Risk assessment analysis

In [19]:
import pandas as pd
import numpy as np
import seaborn as sns
import matplotlib.pyplot as plt
import math 
%matplotlib inline
Data loading:

We load fatal avalanche accidents datasets of the past 15 years.

In [2]:
df_accidents = pd.read_excel('../data/accidents/df_accidents_final.xlsx')

Off-piste skiing or Backcountry touring ?

For which activity do we see most of the accidents ?

In [20]:
fig, ax = plt.subplots(1, sharey=True);

sns.countplot(x="Activity", data=df_accidents, ax=ax);
ax.set_title('Avalanches accidents activity');
ax.set_xlabel('Activity');
ax.set_ylabel('Count');

More accidents are related to backcountry touring but we can not conclude which activity is safer.

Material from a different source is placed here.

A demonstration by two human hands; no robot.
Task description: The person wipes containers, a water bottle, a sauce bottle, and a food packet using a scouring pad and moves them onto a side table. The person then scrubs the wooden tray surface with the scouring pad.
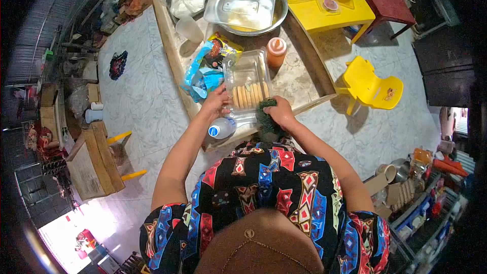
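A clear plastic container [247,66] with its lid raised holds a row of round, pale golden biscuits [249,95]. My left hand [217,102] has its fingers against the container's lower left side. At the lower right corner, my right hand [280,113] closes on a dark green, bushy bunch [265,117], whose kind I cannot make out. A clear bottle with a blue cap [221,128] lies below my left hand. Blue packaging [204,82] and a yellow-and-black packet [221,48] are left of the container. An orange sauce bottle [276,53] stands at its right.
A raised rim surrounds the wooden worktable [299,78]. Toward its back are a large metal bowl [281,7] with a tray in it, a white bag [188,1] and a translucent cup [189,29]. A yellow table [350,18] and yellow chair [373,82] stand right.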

In order to limit avalanche risk, it is important to be aware of the destructive power of avalanches, understand when and why they happen (snow and meteorological conditions). One of the main factor allowing to avoid accidents is increasing the awareness of the risks. And this begins with consulting the avalanche danger level before going on a ride.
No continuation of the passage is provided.